Francisco Torrealdea1, Joe Hearle2, Vincent Evans1, Moritz Zaiss3, Ana Carvalho4, Anath Shankar5, Harpreet Hyare4, David Atkinson1, Xavier Golay4, Anna Barnes4, and Marilena Rega4

1Centre for Medical Imaging, UCL, london, United Kingdom, 2Medical school, UCL, london, United Kingdom, 3High Field Magnetic Resonance, Max Plank Institute, Tubinghen, United Kingdom, 4Institute of Nuclear Medicine, UCLH, London, United Kingdom, 5Teenage Cancer Unit, UCLH, london, United Kingdom

Synopsis

This study compares APT-CEST between pre- and post-gadolinium in patients with gliomas at 3T, and evaluates the feasibility of performing CEST after administration of T1 contrast. The results of the study demonstrate that Gd administration does not significantly affect the quality of the APT-CEST image, encouraging the acquisition of CEST data, even after the administration of T1 contrast agents.

Introduction

In the last few years, chemical exchange saturation transfer (CEST) imaging has emerged as a metabolic marker for MRI, with great promise in the field of neuro-oncology. APT-CEST has shown to correlate with tumour grading1 as well as to provide useful clinical information such as differentiation of radiation necrosis from tumour recurrence2. Tissue relaxation can alter APT-CEST contrast and as such the recommendation is to perform it prior the administration of contrast agent3,4 However, this can be practically difficult as clinical exams tend to be prioritised over changes in protocol for research. Some MRI vendors require modification of the scanner software to run CEST sequences, which further complicates the inclusion of CEST half way through the clinical exam. This study compares APT-CEST between pre- and post-gadolinium in patients with gliomas at 3T, and evaluates the feasibility of performing CEST after administration of T1 contrast.

Methods

Patients: Seven patients with suspected glioma were recruited with inform consent for APT-CEST pre- and post- Gadolinium (Gd). Three patients underwent follow up imaging with a total of 11 studies included for analysis. Volunteers: Nine healthy volunteers were also recruited to assess repeatability of APT within subjects. Time between APT-CEST scans was identical as in patients but no Gd was administrated. All studies were conducted on a Siemens mMR biograph. APT-CEST was acquired with a gradient echo based snapCEST acquisition5, where a 3s (50% duty cycle) was used at two different powers (B1 = 0.75, 1.25μT) for B1 correction. A WASAB1 scan6 was also acquired for field homogeneity corrections. APT-CEST was calculated as the normalised asymmetry at 3.5ppm and corrected for both B0 and B1 field inhomogeneity7. T1 maps were acquired with an inversion recovery method (TI=0.1s, 0.235s, 0.550s, 1.3s, 3s and 7s, TR=10s) using the same readout as for APT-CEST. Analysis: In patients, regions of interest (ROI) of the ‘non-enhancing’, ‘enhancing’ and ‘necrotic core’ in the tumour and healthy ‘white matter’ (WM), were segmented from T2w-FLAIR and T1w-postGd images (Figure 1). In volunteer subjects WM was segmented from the T2w-FLAIR. For all ROIs, APT-CEST signal was compared pre- and post- Gd. Bland Altman plots and histogram analysis was performed for both APT-CEST and quantitative T1 maps. In order to assess the effect of Gd in APT-CEST, the normal variation was estimated from the healthy volunteer cohort.

Results

Pre- and post- Gd APT-CEST images displayed very similar features, highlighting the same areas of the brain in both scans.
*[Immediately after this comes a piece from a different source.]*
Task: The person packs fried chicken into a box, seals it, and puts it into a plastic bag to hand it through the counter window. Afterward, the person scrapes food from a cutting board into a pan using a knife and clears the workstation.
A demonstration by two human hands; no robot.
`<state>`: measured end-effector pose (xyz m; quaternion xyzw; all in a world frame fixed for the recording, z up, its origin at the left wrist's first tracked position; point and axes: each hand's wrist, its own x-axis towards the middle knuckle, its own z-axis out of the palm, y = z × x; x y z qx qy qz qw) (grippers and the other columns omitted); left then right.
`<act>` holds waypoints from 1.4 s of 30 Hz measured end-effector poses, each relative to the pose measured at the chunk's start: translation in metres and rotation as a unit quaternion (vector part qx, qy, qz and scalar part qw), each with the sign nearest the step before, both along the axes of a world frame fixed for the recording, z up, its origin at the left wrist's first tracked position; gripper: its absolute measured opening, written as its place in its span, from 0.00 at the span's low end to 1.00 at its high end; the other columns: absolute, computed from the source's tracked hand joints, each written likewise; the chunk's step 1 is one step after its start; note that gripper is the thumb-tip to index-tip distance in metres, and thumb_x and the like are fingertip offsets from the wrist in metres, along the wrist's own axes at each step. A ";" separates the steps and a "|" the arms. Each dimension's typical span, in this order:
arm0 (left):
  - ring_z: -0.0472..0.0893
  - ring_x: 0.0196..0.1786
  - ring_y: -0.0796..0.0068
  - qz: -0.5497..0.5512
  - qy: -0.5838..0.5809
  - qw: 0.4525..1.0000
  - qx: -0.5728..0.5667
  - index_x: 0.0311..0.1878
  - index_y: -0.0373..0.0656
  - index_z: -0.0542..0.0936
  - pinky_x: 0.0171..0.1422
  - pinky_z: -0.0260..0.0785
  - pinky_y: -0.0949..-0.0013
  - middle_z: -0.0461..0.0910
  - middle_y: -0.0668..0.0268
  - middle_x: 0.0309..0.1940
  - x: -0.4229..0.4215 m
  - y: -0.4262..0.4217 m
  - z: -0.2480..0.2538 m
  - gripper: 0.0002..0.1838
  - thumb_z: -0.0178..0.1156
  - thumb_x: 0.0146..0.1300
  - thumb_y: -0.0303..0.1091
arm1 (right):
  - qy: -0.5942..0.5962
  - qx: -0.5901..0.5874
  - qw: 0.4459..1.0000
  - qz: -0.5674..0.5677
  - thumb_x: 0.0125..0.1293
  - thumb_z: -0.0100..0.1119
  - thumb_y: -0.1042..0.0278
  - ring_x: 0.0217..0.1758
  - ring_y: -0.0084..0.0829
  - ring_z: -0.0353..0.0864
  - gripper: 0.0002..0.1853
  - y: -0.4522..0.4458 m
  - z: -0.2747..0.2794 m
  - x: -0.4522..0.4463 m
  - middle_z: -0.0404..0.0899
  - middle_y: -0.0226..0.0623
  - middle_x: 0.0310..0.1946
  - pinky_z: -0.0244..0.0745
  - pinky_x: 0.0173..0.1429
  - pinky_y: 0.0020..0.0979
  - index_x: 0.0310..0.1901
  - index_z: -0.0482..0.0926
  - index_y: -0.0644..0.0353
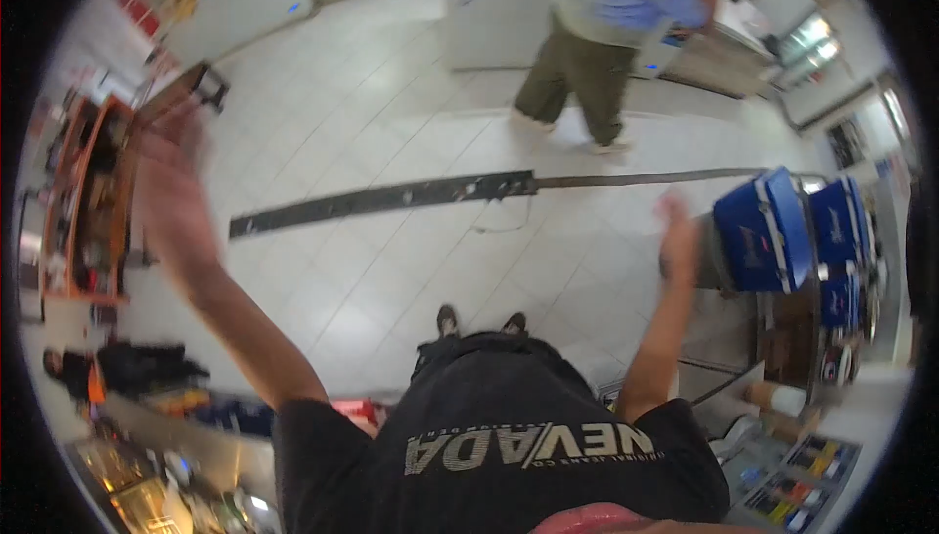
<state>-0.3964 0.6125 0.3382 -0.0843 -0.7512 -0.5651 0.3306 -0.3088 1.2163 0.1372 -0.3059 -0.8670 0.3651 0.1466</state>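
Both of my arms reach forward over the tiled floor. My left hand (176,192) is raised at the left, smeared by motion, in front of the orange shelf unit; its fingers are too blurred to read. My right hand (678,241) is at the right, beside the blue cooler boxes (766,231), also blurred, and whether it holds anything cannot be made out. A long dark strip (391,201) lies across the floor between the hands, with a thinner strip running on to the right.
A person (597,55) in olive trousers stands ahead near a white chest unit (494,21). An orange shelf unit (73,201) stands at the left. Stacked blue boxes (838,226) are at the right. Cluttered shelves (802,480) show at the lower right.
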 end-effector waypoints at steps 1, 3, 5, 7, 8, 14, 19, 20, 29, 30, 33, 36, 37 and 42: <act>0.72 0.69 0.63 -0.029 0.111 0.990 -0.087 0.68 0.34 0.72 0.76 0.58 0.60 0.76 0.52 0.63 0.026 0.008 0.049 0.26 0.51 0.76 0.43 | 0.075 0.056 0.994 0.055 0.75 0.49 0.56 0.50 0.32 0.78 0.21 -0.019 0.089 -0.030 0.84 0.39 0.47 0.71 0.59 0.37 0.58 0.81 0.62; 0.72 0.69 0.63 -0.134 0.282 0.909 -0.274 0.68 0.34 0.72 0.77 0.58 0.60 0.76 0.52 0.63 0.072 0.038 0.122 0.26 0.50 0.76 0.43 | 0.211 0.175 0.918 0.288 0.74 0.50 0.56 0.50 0.32 0.78 0.21 -0.082 0.206 -0.043 0.84 0.38 0.47 0.71 0.59 0.37 0.58 0.81 0.62; 0.71 0.69 0.63 -0.238 0.343 0.815 -0.402 0.68 0.34 0.71 0.77 0.58 0.60 0.75 0.52 0.63 0.106 0.075 0.159 0.26 0.50 0.76 0.43 | 0.283 0.260 0.748 0.541 0.74 0.50 0.56 0.49 0.31 0.79 0.21 -0.162 0.279 -0.037 0.84 0.38 0.47 0.71 0.59 0.37 0.57 0.81 0.62; 0.71 0.69 0.63 -0.309 0.341 0.763 -0.454 0.68 0.34 0.71 0.77 0.57 0.60 0.75 0.52 0.63 0.126 0.103 0.167 0.26 0.50 0.76 0.43 | 0.266 0.294 0.561 0.726 0.74 0.51 0.56 0.49 0.31 0.79 0.21 -0.250 0.310 -0.034 0.84 0.38 0.46 0.71 0.59 0.37 0.57 0.81 0.62; 0.71 0.69 0.63 -0.331 0.334 0.746 -0.472 0.68 0.34 0.71 0.77 0.57 0.60 0.75 0.52 0.64 0.133 0.113 0.166 0.26 0.50 0.76 0.43 | 0.240 0.306 0.475 0.789 0.74 0.51 0.56 0.49 0.31 0.79 0.21 -0.286 0.309 -0.032 0.84 0.38 0.46 0.71 0.58 0.37 0.57 0.81 0.61; 0.70 0.70 0.62 -0.321 0.280 0.733 -0.530 0.68 0.33 0.70 0.77 0.56 0.59 0.74 0.52 0.64 0.168 0.127 0.164 0.26 0.49 0.77 0.42 | 0.156 0.331 0.279 0.888 0.73 0.52 0.55 0.49 0.31 0.79 0.20 -0.403 0.282 -0.029 0.84 0.37 0.45 0.72 0.58 0.37 0.56 0.81 0.61; 0.70 0.70 0.61 -0.272 0.222 0.755 -0.554 0.69 0.33 0.70 0.78 0.55 0.58 0.73 0.51 0.65 0.198 0.121 0.164 0.26 0.49 0.77 0.42 | 0.154 0.324 0.232 0.904 0.72 0.53 0.55 0.48 0.31 0.79 0.20 -0.447 0.269 -0.014 0.84 0.37 0.44 0.72 0.57 0.36 0.56 0.81 0.61; 0.69 0.70 0.61 -0.265 0.209 0.763 -0.551 0.69 0.33 0.70 0.78 0.55 0.58 0.73 0.51 0.65 0.201 0.121 0.166 0.26 0.49 0.77 0.42 | 0.154 0.318 0.226 0.908 0.72 0.54 0.55 0.48 0.31 0.79 0.20 -0.453 0.266 -0.012 0.84 0.37 0.44 0.72 0.57 0.36 0.56 0.81 0.60; 0.68 0.71 0.60 -0.214 0.157 0.776 -0.572 0.69 0.33 0.68 0.78 0.53 0.57 0.71 0.51 0.66 0.232 0.115 0.161 0.26 0.48 0.77 0.41 | 0.165 0.322 0.190 0.913 0.71 0.56 0.55 0.47 0.30 0.79 0.20 -0.482 0.256 0.004 0.84 0.36 0.43 0.72 0.56 0.36 0.55 0.81 0.60; 0.68 0.71 0.60 -0.208 0.156 0.771 -0.582 0.69 0.33 0.68 0.78 0.53 0.57 0.71 0.51 0.67 0.233 0.116 0.162 0.26 0.48 0.77 0.41 | 0.174 0.325 0.187 0.911 0.71 0.56 0.55 0.47 0.30 0.79 0.20 -0.477 0.253 0.007 0.84 0.36 0.43 0.72 0.56 0.36 0.55 0.81 0.60; 0.68 0.71 0.59 -0.202 0.153 0.762 -0.596 0.69 0.33 0.68 0.79 0.52 0.57 0.71 0.51 0.67 0.244 0.114 0.164 0.26 0.48 0.77 0.41 | 0.175 0.334 0.192 0.906 0.70 0.57 0.55 0.46 0.30 0.80 0.19 -0.487 0.237 0.009 0.83 0.35 0.42 0.73 0.55 0.36 0.54 0.81 0.59; 0.67 0.72 0.59 -0.198 0.148 0.762 -0.598 0.70 0.33 0.68 0.79 0.52 0.56 0.70 0.51 0.67 0.255 0.115 0.163 0.26 0.47 0.77 0.40 | 0.179 0.326 0.194 0.908 0.70 0.57 0.54 0.46 0.30 0.80 0.19 -0.502 0.225 0.014 0.83 0.35 0.42 0.73 0.55 0.36 0.54 0.81 0.59; 0.67 0.72 0.59 -0.199 0.143 0.760 -0.602 0.70 0.33 0.68 0.79 0.52 0.56 0.70 0.51 0.68 0.258 0.116 0.163 0.26 0.47 0.77 0.40 | 0.180 0.318 0.198 0.910 0.70 0.58 0.54 0.46 0.30 0.80 0.19 -0.504 0.221 0.016 0.83 0.35 0.42 0.73 0.55 0.36 0.54 0.81 0.59; 0.67 0.72 0.58 -0.185 0.122 0.760 -0.611 0.70 0.32 0.67 0.79 0.51 0.55 0.69 0.51 0.68 0.273 0.114 0.173 0.26 0.47 0.77 0.40 | 0.166 0.301 0.205 0.916 0.69 0.59 0.54 0.46 0.29 0.80 0.19 -0.518 0.218 0.029 0.83 0.34 0.41 0.73 0.54 0.35 0.53 0.81 0.59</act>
The range of contrast in different gliomas that APT- CEST was able to produce remained mostly unaffected post administration of Gd as seen in figure 1. ROI based histogram analysis in figure 2 illustrates the variation pre- and post- contrast in the APT-CEST. All ROIs (in rows) show extensive overlap between the two time-points. Pairwise t-test on the mean signal of each patient in different ROIs revealed no significant difference (p>0.05) in the core, non-enhancing and WM regions. Low significant difference (p<0.05) was found in the enhancing tumour region (row 2). A near identity (1:1) correlation was found between the pre- and post- Gd APT-CEST scans (y=1.07x+0.00, r2 = 0.96, n= 43) as shown in figure 3 (left). Based on the contrast required to differentiate WM versus non-enhancing lesions, the ‘maximum allowed difference’ for APT was set at ±0.005. With this limit the Bland-Altman plot (figure 3, right) shows a 95% agreement between pre- and post scans (41 out of 43 points). Healthy volunteers display the same degree of variation as patients with Gd administration. In contrast, the scatter plot of the quantitative T1 (figure 4), show both enhancing and core regions to be severely biased due to the Gd administration with a mean difference of 700ms.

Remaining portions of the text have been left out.